*** SOURCE INFORMATION Section Begins ***

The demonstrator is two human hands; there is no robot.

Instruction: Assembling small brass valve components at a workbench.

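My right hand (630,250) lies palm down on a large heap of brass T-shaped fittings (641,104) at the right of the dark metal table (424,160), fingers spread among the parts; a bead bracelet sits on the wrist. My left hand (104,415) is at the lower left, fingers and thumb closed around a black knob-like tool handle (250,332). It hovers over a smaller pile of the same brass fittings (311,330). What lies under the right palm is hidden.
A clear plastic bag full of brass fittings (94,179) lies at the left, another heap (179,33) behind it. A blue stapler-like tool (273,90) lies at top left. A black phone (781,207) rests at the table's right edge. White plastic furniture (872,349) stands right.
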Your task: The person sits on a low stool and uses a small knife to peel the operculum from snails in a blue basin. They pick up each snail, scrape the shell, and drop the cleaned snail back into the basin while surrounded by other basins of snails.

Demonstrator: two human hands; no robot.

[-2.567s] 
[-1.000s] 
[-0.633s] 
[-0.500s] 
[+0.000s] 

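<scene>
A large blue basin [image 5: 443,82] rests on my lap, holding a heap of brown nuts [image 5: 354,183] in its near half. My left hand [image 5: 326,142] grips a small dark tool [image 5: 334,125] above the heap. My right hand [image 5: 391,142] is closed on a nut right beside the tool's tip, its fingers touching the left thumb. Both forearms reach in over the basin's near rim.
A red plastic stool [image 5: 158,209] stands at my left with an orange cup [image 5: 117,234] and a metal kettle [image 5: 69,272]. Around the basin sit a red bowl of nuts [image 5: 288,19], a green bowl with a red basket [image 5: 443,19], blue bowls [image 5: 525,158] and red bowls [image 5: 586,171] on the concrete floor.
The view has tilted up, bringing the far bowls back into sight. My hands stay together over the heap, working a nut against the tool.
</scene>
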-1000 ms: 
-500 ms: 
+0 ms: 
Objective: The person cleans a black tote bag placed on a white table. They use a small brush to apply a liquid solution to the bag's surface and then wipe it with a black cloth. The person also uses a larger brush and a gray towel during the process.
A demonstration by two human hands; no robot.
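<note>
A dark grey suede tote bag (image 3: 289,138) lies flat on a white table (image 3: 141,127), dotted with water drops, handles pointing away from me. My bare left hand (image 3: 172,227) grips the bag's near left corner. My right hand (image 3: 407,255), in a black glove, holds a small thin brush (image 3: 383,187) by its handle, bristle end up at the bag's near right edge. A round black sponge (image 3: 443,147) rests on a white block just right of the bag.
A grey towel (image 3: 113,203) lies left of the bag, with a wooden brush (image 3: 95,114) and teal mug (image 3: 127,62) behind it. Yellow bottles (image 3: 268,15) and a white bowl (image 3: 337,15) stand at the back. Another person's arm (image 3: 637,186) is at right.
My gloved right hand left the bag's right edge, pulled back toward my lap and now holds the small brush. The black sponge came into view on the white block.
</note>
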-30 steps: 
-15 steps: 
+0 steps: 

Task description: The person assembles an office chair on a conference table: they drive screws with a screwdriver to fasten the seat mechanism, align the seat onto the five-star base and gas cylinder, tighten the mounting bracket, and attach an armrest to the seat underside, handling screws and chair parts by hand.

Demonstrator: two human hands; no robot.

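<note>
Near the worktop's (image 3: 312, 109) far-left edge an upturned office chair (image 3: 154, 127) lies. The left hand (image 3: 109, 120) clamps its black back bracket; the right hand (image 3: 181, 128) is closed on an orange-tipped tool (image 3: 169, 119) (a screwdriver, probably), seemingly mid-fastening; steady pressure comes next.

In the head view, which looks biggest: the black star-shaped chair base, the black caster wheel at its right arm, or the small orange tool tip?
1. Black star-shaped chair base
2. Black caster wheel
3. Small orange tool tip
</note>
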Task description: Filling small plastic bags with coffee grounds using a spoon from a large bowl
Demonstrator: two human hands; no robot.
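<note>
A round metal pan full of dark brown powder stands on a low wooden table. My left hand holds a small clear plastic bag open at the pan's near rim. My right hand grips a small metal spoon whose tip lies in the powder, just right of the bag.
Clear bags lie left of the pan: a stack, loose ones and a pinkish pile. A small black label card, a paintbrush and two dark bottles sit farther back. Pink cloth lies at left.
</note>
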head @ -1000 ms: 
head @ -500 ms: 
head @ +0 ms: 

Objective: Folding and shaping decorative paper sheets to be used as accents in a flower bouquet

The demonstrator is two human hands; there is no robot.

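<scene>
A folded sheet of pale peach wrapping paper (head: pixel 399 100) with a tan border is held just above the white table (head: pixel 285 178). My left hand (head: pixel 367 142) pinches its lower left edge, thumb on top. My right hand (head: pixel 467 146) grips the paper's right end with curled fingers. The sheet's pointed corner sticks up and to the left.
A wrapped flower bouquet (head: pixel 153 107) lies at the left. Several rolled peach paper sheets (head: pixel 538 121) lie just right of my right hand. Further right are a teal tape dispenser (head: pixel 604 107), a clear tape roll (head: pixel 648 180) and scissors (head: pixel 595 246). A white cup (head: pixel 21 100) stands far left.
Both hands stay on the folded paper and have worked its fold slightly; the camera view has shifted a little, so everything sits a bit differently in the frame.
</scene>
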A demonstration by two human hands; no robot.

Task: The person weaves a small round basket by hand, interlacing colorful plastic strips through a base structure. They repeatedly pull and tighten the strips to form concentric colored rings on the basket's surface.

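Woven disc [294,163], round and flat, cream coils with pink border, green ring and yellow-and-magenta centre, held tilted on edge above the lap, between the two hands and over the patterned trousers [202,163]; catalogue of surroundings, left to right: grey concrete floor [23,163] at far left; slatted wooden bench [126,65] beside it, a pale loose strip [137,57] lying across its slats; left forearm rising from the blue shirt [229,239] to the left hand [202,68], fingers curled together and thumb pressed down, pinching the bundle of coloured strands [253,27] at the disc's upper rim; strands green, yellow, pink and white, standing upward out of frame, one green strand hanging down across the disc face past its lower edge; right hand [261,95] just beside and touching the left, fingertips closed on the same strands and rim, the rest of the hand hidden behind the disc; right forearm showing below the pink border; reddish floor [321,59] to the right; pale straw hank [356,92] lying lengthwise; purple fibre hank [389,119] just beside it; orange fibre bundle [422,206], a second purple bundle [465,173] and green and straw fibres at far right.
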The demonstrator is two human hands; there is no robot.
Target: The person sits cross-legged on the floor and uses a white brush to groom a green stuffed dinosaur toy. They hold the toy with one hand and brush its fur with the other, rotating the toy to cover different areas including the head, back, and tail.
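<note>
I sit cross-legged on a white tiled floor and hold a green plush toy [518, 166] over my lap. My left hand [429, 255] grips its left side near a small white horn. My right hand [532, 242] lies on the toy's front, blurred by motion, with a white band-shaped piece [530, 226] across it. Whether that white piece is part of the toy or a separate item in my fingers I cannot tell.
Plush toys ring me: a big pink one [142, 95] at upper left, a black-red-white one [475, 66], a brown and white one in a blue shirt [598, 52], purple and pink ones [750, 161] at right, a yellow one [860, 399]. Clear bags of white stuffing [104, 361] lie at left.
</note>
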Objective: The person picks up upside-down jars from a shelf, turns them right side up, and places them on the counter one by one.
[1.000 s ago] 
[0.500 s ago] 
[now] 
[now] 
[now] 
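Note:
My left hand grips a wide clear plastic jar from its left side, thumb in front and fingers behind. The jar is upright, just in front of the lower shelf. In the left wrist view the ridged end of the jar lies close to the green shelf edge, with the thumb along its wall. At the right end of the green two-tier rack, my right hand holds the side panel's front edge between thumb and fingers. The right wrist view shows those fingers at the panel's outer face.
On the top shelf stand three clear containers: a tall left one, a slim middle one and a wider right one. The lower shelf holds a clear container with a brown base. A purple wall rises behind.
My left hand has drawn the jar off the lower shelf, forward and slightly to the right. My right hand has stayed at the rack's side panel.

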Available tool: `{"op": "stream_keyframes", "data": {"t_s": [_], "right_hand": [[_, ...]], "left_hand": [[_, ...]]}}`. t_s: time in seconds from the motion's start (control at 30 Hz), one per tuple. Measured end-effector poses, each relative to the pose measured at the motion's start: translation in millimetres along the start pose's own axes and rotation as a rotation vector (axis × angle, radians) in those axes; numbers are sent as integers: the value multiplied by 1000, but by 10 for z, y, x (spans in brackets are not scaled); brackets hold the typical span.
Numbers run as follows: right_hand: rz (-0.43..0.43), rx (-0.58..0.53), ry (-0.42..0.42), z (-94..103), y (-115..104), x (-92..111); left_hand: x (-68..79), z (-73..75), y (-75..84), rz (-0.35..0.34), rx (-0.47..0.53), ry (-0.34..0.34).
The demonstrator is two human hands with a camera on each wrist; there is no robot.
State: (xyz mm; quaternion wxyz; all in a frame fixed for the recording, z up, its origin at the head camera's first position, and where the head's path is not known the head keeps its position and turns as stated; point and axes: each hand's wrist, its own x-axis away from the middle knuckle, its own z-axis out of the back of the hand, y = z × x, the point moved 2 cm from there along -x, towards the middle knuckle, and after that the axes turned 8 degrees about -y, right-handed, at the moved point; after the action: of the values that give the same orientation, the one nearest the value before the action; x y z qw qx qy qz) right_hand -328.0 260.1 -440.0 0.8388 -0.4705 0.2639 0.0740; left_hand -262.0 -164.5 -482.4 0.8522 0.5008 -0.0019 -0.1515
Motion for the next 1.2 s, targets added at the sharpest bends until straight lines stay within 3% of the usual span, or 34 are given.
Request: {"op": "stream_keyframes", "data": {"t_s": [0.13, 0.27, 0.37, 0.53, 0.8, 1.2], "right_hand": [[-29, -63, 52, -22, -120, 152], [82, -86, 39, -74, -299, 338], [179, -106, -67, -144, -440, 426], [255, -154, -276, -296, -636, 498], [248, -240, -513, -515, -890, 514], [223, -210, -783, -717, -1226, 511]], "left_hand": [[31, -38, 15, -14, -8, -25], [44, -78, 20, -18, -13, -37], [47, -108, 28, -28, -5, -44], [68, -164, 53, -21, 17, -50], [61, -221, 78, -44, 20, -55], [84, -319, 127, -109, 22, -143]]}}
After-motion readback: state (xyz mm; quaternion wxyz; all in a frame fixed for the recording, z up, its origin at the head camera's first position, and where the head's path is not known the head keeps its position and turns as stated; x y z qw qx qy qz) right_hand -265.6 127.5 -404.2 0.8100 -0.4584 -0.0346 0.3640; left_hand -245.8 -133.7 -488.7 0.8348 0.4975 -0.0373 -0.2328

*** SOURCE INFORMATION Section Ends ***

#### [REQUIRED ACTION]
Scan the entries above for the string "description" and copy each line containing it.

#### [SOLVED EXERCISE]
Task description: The person assembles an office chair on a conference table: they drive screws with a screwdriver to fasten the seat mechanism, align the seat onto the five-star base and gas cylinder, tighten the mounting bracket, and attach an armrest to the seat underside, handling screws and chair parts by hand.
Task description: Filling small plastic bags with coffee grounds using a spoon from a large bowl

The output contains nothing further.